Raw data:
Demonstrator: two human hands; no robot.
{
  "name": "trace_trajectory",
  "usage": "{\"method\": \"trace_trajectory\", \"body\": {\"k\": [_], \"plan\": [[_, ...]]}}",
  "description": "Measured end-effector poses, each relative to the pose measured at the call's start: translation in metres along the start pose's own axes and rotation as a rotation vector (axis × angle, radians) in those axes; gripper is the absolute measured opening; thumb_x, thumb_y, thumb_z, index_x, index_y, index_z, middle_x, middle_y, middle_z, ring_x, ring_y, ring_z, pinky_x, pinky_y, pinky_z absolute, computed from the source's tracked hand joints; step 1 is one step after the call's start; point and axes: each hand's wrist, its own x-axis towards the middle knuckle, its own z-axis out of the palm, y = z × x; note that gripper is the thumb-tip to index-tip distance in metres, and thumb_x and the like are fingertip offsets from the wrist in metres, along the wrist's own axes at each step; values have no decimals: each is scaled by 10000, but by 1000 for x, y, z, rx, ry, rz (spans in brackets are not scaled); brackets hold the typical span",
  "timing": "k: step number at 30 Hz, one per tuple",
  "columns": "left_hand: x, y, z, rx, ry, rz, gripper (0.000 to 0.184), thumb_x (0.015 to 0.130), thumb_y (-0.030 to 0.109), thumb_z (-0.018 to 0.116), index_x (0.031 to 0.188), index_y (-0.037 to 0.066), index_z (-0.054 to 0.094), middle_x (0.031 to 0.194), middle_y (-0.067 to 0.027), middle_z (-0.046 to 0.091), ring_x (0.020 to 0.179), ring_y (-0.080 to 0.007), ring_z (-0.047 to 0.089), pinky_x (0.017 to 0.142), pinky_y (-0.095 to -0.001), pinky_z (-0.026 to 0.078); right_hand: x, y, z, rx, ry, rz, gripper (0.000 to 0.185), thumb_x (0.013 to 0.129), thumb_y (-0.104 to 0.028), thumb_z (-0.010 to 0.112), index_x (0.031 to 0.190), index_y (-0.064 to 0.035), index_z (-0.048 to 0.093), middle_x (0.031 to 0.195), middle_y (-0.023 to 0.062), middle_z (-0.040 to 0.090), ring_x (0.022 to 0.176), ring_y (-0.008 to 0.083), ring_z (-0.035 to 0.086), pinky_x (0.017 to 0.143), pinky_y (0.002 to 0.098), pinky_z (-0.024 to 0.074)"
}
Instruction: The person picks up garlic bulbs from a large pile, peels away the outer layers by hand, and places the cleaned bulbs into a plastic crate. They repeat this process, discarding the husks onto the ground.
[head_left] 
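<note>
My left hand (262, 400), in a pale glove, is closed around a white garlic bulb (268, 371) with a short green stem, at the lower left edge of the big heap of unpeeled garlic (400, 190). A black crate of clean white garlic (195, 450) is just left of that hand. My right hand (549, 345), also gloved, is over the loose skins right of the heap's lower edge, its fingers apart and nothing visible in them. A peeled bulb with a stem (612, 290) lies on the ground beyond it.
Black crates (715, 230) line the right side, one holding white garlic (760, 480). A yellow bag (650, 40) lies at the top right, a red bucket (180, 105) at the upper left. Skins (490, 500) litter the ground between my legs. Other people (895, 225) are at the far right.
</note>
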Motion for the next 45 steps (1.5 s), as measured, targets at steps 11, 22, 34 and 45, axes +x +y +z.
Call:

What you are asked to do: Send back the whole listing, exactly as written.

Solution for this exercise:
Demonstrator: two human hands; no robot.
{
  "name": "trace_trajectory",
  "usage": "{\"method\": \"trace_trajectory\", \"body\": {\"k\": [_], \"plan\": [[_, ...]]}}",
  "description": "Measured end-effector poses, each relative to the pose measured at the call's start: translation in metres along the start pose's own axes and rotation as a rotation vector (axis × angle, radians) in those axes; gripper is the absolute measured opening; thumb_x, thumb_y, thumb_z, index_x, index_y, index_z, middle_x, middle_y, middle_z, ring_x, ring_y, ring_z, pinky_x, pinky_y, pinky_z absolute, computed from the source's tracked hand joints; step 1 is one step after the call's start; point and axes: each hand's wrist, its own x-axis towards the middle knuckle, its own z-axis out of the palm, y = z × x; note that gripper is the thumb-tip to index-tip distance in metres, and thumb_x and the like are fingertip offsets from the wrist in metres, along the wrist's own axes at each step; values have no decimals: each is scaled by 10000, but by 1000 for x, y, z, rx, ry, rz (spans in brackets are not scaled); brackets hold the typical span",
  "timing": "k: step number at 30 Hz, one per tuple",
  "columns": "left_hand: x, y, z, rx, ry, rz, gripper (0.000 to 0.184), thumb_x (0.015 to 0.130), thumb_y (-0.030 to 0.109), thumb_z (-0.018 to 0.116), index_x (0.031 to 0.188), index_y (-0.037 to 0.066), index_z (-0.054 to 0.094), middle_x (0.031 to 0.194), middle_y (-0.067 to 0.027), middle_z (-0.046 to 0.091), ring_x (0.020 to 0.179), ring_y (-0.080 to 0.007), ring_z (-0.047 to 0.089), pinky_x (0.017 to 0.142), pinky_y (-0.095 to -0.001), pinky_z (-0.026 to 0.078); right_hand: x, y, z, rx, ry, rz, gripper (0.000 to 0.185), thumb_x (0.013 to 0.129), thumb_y (-0.104 to 0.028), thumb_z (-0.010 to 0.112), index_x (0.031 to 0.190), index_y (-0.064 to 0.035), index_z (-0.048 to 0.093), middle_x (0.031 to 0.195), middle_y (-0.023 to 0.062), middle_z (-0.040 to 0.090), ring_x (0.022 to 0.176), ring_y (-0.008 to 0.083), ring_z (-0.035 to 0.086), pinky_x (0.017 to 0.143), pinky_y (0.002 to 0.098), pinky_z (-0.024 to 0.074)"
}
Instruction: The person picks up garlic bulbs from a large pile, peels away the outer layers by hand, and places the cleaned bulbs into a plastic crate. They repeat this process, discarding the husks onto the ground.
[head_left] 
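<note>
My left hand (262, 400), in a pale glove, is closed around a white garlic bulb (268, 371) with a short green stem, at the lower left edge of the big heap of unpeeled garlic (400, 190). A black crate of clean white garlic (195, 450) is just left of that hand. My right hand (549, 345), also gloved, is over the loose skins right of the heap's lower edge, its fingers apart and nothing visible in them. A peeled bulb with a stem (612, 290) lies on the ground beyond it.
Black crates (715, 230) line the right side, one holding white garlic (760, 480). A yellow bag (650, 40) lies at the top right, a red bucket (180, 105) at the upper left. Skins (490, 500) litter the ground between my legs. Other people (895, 225) are at the far right.
</note>
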Motion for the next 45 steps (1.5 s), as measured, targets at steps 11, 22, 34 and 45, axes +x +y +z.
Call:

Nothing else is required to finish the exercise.